I am going to level with you up front: I included this film because it was popular and a lot of people saw it and continue to mention it. I think it is a bad film, a destructive film, because it deals in nasty stereotypes and bad information all wrapped up in a feel-good ribbon.
I could forgive Keeping the Faith for being a less-than-perfect romantic comedy: it’s predictable, over-long, and cutesy, but it tackles an interesting subject, interfaith relationships, both friendships and dating. What I find unforgivable in this film makes a long, depressing list, especially since the film often appeals to people who haven’t spent much time lately around either priests or rabbis. To wit:
1. The stereotypes of Jewish women in this film are poisonous. They are portrayed either as greedy, nagging mothers or as greedy, materialistic harpies. One such woman I might find amusing in the right context, but a film that suggests that ALL born Jewish women are like that is a nasty bit of misogynist anti-Semitism.
2. I don’t know any congregational clergy with the free time enjoyed and abused by the priest and the rabbi in this film.
3. Jake (the rabbi) doesn’t see this woman as marriage material, but he has an affair with her, lying about it to everyone including his best friend. Then, in an act of utter narcissism, he decides that his Yom Kippur sermon is the time to come clean about the fact that he’s been doing this.

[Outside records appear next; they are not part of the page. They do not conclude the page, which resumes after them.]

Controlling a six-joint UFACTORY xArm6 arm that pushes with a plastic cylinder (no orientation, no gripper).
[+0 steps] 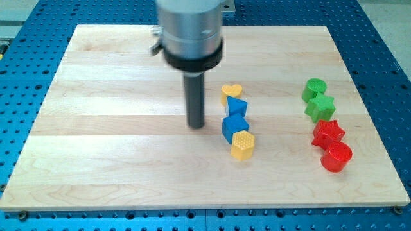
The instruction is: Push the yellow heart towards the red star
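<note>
The yellow heart (231, 92) lies on the wooden board (115, 154) just above centre. The red star (328, 133) lies at the view's right, well apart from the heart. My tip (196, 125) rests on the board to the left of and a little below the heart, with a gap between them. Below the heart sit two blue blocks (236, 106) (234, 126) and a yellow hexagon (243, 145), packed in a column.
A green cylinder (314, 88) and a green star (320, 107) lie above the red star. A red cylinder (336, 156) lies just below it. The arm's grey body (190, 29) hangs over the board's top middle. A blue perforated table surrounds the board.
</note>
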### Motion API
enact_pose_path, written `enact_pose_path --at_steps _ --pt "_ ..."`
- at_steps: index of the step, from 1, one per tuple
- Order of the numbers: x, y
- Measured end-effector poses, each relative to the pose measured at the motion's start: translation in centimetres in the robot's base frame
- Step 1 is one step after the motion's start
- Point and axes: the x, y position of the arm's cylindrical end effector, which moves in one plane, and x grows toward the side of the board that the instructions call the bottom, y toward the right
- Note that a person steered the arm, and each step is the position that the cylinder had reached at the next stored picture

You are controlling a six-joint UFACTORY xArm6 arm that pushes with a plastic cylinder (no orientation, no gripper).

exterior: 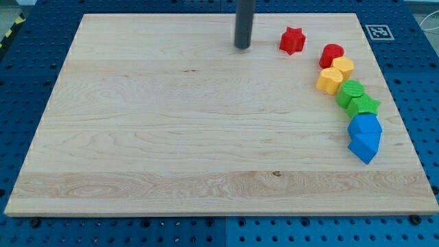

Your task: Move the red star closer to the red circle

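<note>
The red star lies near the top of the wooden board, right of centre. The red circle lies a short way to the star's right and slightly lower, with a small gap between them. My tip rests on the board to the left of the red star, about a block's width and a half away, touching no block.
Below the red circle a curved row of touching blocks runs down the view's right: two yellow blocks, a green block, a green star, and two blue blocks. A marker tag sits at the top right corner.
</note>
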Motion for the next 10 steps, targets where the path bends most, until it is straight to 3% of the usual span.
enact_pose_path --at_steps 1,4,7,10 --pt "1.4 -1.6" --pt "0.5 -2.7" --pt "-1.2 7.5" --pt "-1.4 10.6"
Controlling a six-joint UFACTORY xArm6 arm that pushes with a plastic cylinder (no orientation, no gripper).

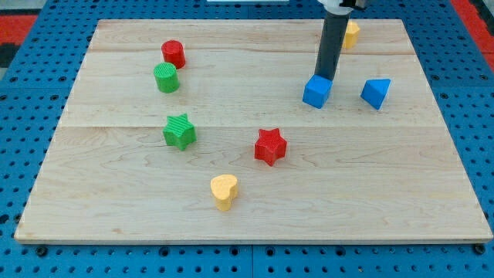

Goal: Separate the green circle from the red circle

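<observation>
So the wooden counter [255, 220] is sitting on a blue pegboard [23, 154], and there are eight little blocks spread around on it. The green circle [166, 78] is sitting toward the view's upper left, and the red circle [174, 53] is sitting right above it, just a touch to the view's right. They're looking like they're touching or very nearly so; can't say for sure which.

No pincer on this arm at all, so nothing is being held or clamped. It's just the dark rod [332, 42] coming down from the view's top, and my tip [325, 79] is resting at the top back edge of the blue cube [316, 91], over on the view's right half. That's putting it well apart from both circles, basically across the board from them.

Other stuff: a blue triangle-ish block [376, 93] is sitting just to the view's right of the cube, and a yellow block [351, 33] is peeking out behind the rod near the top edge, shape hard to make out. A green star [179, 131] is lying below the green circle, a red star [270, 146] is sitting near the middle, and a yellow heart [224, 191] is sitting lower down, between the two stars.
</observation>
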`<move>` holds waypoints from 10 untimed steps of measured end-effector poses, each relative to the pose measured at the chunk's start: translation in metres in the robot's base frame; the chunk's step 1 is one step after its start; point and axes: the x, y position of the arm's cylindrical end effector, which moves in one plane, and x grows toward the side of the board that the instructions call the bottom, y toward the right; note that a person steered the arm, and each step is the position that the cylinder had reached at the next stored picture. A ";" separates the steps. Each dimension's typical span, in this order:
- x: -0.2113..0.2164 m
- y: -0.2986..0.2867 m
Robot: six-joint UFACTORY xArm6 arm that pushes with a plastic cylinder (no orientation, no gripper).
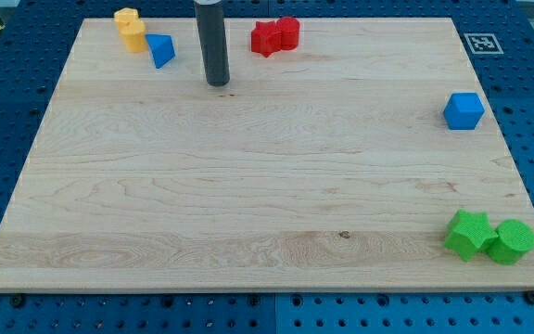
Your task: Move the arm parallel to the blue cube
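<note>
Blue cube (464,110) is seen at the board's right edge, well apart from my tip (217,83), which stands far left beside a blue wedge (161,49) and a yellow block (131,28). No fingers exist; only a smooth dark rod is shown. Judged unstarted: the tip must be brought nearer, level with the cube's row. Matte plastic blocks are scattered over the pale grained wooden board (248,186).

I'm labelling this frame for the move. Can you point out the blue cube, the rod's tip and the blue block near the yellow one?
blue cube (464,110): camera view, the middle of its visible faces.
my tip (217,83): camera view, the rod's very lower end.
blue triangular block (161,49): camera view, its top face.
</note>
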 end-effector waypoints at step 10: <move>0.037 0.126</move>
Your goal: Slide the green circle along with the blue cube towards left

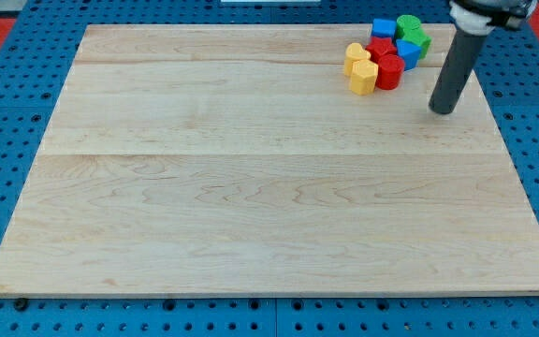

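The blocks sit in a tight cluster near the view's top right of the wooden board [251,187]. The green circle [408,25] is at the cluster's top, with a second green block [420,41] just below and to its right. The blue cube [384,28] lies to the left of the green circle. Another blue block [407,52] sits lower in the cluster. My tip [443,109] is down on the board, to the right of and below the cluster, apart from every block.
Two red blocks [380,51] [390,72] and two yellow blocks [356,54] [364,77] make up the cluster's left and lower side. A blue pegboard [7,140] surrounds the board on all sides.
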Tool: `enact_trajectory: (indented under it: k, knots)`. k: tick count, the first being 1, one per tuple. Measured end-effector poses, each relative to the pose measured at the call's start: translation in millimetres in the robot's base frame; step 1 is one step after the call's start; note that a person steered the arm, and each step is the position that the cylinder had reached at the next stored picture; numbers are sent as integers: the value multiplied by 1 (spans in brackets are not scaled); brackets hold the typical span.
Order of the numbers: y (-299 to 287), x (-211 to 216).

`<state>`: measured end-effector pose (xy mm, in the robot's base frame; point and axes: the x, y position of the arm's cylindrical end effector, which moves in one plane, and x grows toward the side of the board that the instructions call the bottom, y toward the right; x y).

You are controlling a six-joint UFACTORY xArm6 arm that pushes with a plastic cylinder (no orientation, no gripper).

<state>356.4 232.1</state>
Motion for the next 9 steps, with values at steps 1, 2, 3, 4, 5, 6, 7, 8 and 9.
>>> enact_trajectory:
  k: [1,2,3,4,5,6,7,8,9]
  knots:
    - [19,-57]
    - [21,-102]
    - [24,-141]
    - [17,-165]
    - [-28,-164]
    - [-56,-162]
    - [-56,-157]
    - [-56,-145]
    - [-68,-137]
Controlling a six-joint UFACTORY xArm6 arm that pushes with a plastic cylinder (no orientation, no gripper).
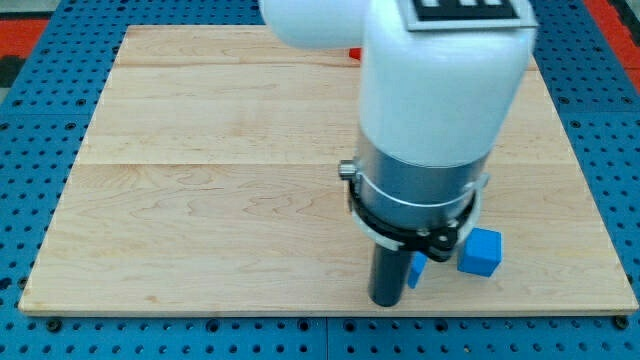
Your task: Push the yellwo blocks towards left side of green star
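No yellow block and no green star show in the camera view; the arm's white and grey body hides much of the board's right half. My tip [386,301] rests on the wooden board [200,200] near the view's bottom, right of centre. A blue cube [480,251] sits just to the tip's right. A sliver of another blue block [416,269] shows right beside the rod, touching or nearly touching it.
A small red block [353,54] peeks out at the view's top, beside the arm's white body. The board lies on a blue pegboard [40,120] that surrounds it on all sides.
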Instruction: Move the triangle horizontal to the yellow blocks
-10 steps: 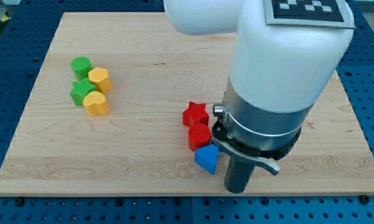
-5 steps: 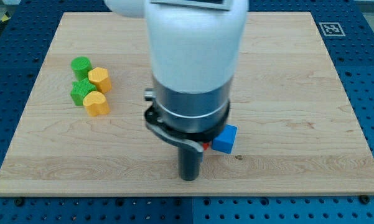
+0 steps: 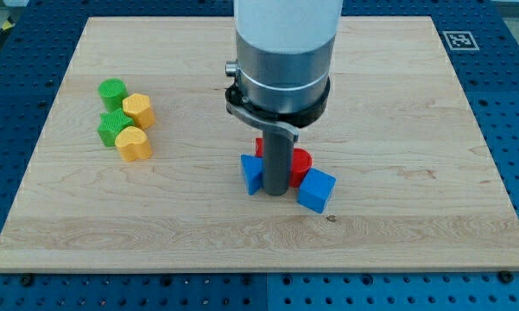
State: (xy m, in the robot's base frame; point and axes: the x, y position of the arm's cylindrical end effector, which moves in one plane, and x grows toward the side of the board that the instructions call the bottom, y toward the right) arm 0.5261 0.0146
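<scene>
Wooden board [image 3: 397, 95] is seen on a blue perforated table [image 3: 514, 130]; the rod is taken as landmark, standing a little below the board's middle.

My tip [image 3: 276, 192] is set down on the board; no gripper is carried, only a plain dark rod, so nothing is spread or pinched; the tip's very end is seen against the wood.

Blue triangle [image 3: 252, 173] is noted just at the rod's left, touching it or nearly so; contact cannot be settled. Blue cube [image 3: 316, 190] lies just to the rod's right and slightly toward the view's bottom, close beside it, tilted corner-on.

Red block [image 3: 301, 161] is found behind the rod on its right, partly hidden; its shape cannot be made out. A second red sliver [image 3: 259, 147] shows at the rod's upper left, also mostly hidden.

Well to the rod's left, near the board's left edge, a tight cluster is recorded: green cylinder [image 3: 112, 90] at top; yellow hexagon [image 3: 139, 111] just right of it; green block [image 3: 114, 127] below, ridged; yellow block [image 3: 134, 143] lowest, roughly heart-shaped. The triangle sits lower in the view than both yellow blocks, well apart from them.

A fiducial marker [image 3: 459, 40], black-and-white squares, is fixed at the board's upper right corner; no readable writing or brand is seen.
</scene>
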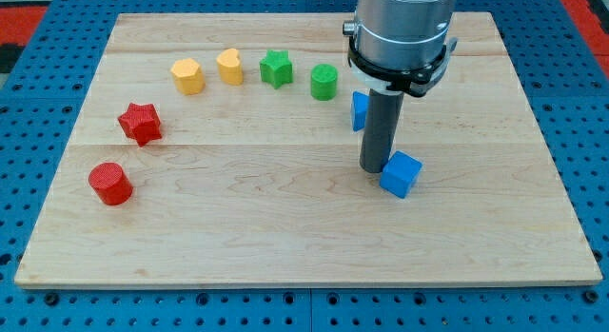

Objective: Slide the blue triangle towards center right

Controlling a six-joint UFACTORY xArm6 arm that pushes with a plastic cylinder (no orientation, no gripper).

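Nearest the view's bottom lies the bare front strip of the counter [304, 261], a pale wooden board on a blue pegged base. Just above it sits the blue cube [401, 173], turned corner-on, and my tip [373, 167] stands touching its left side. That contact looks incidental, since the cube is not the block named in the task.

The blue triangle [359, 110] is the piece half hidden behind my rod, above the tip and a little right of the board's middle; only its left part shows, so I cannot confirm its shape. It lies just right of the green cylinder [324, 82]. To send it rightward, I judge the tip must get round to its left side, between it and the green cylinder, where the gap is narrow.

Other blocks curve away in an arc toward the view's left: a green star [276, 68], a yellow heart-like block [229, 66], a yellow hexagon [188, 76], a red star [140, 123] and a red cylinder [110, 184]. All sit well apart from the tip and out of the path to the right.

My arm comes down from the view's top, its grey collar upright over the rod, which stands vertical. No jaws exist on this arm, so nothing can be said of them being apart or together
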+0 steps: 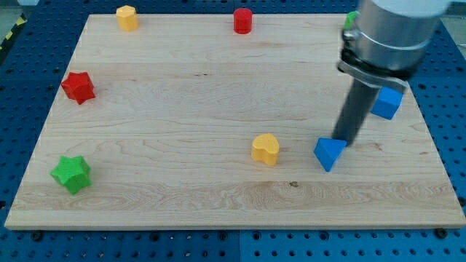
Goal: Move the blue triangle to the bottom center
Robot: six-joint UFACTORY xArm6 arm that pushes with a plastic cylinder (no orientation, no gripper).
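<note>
The blue triangle (330,153) lies on the wooden board (182,102), right of centre and toward the view's bottom. My tip (344,140) is the lower end of the dark rod. It stands right at the triangle's upper right edge, touching or almost touching it. The arm's grey body rises toward the view's top right and hides part of the board behind it.
A blue cube (386,102) sits just right of the rod. A yellow heart block (266,149) lies left of the triangle. A red star (78,87) and green star (71,174) are at the left. A yellow block (127,17), red cylinder (242,20) and a partly hidden green block (351,20) line the top edge.
</note>
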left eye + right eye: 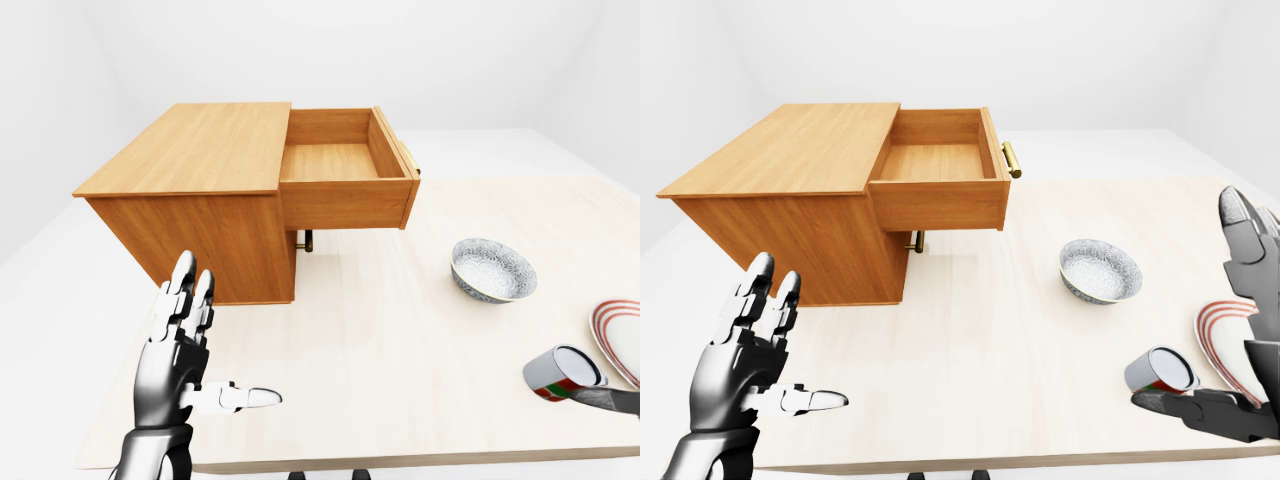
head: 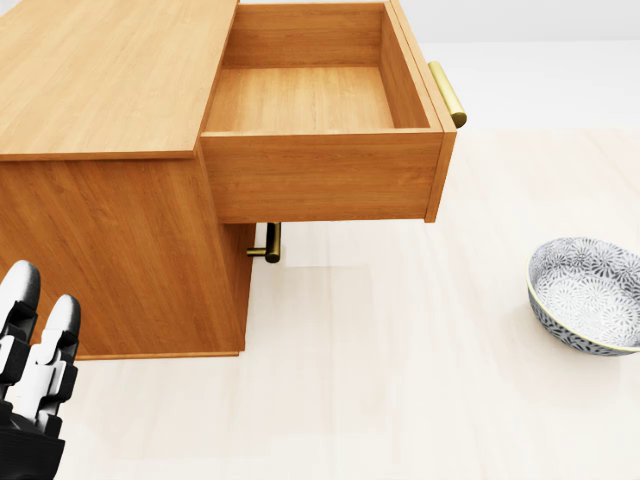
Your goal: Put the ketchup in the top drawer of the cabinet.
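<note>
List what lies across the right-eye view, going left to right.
Left hand → cabinet → open top drawer → patterned bowl → can lying on its side → striped plate → right hand.

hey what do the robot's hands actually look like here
Both the left hand and the right hand are glossy, dark metallic grey, with three segmented fingers ending in rounded white tips. Black joints show between the segments. No cables, sleeves or markings are visible.

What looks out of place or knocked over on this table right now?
One thing: the can lies tipped on its side near the table's bottom right edge, open end toward the camera, beside the striped plate. The right hand stands open by it. The top drawer is pulled out, empty.
</note>
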### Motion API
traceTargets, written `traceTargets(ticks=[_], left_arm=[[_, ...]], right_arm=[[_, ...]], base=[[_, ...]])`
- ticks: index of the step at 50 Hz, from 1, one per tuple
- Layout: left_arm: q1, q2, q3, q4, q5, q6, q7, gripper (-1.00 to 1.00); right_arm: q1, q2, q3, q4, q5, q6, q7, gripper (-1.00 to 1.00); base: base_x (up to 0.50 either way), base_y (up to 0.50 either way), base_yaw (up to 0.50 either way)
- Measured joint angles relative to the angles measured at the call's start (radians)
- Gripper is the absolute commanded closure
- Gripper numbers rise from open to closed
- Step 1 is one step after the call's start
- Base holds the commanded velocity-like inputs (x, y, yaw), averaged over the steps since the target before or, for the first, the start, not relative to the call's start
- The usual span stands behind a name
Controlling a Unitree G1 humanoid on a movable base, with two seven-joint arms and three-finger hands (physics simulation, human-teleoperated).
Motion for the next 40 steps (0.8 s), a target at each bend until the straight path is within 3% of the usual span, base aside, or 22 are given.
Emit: traceTargets(ticks=[14,40], left_arm=[[-0.005,0.0,-0.001,0.007,0.004,0.0,0.005,-1.0],[-0.021,0.004,-0.002,0.027,0.009,0.002,0.014,-1.0]], right_arm=[[-0.005,-0.062,-0.089,0.129,-0.088,0.0,0.0,-1.0],[0.037,-0.067,-0.033,0.444,-0.196,0.0,0.0,-1.0]], base=[[0.0,0.0,0.0],[0.0,0.0,0.0]])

Ethics, anyone?
4. I’ll refrain from criticizing the priest (he’s not my department) but he doesn’t come off much better. Neither clergyman seems to believe in anything with much conviction. They are cardboard cutouts, moving slowly through a really bad priest-and-rabbi joke.
5. As Andrew O’Hehir puts it perfectly in his review in salon.com: “The two religions are treated with a benign stupidity that is supposed to signal respect, as if they were adjacent departments in the spirituality mall that sold slightly different brands of the same product and made no serious demands on their adherents.” It’s a witless, gutless approach to talking about interfaith issues: “There are no important differences.”
If you want to see a movie that goes much deeper into the territory of interfaith relationships, and is funnier to boot, try Annie Hall. Woody Allen’s secular Jew and Diane Keaton’s nice lukewarm Methodist provide a much more interesting meditation on the attraction and the challenges of difference.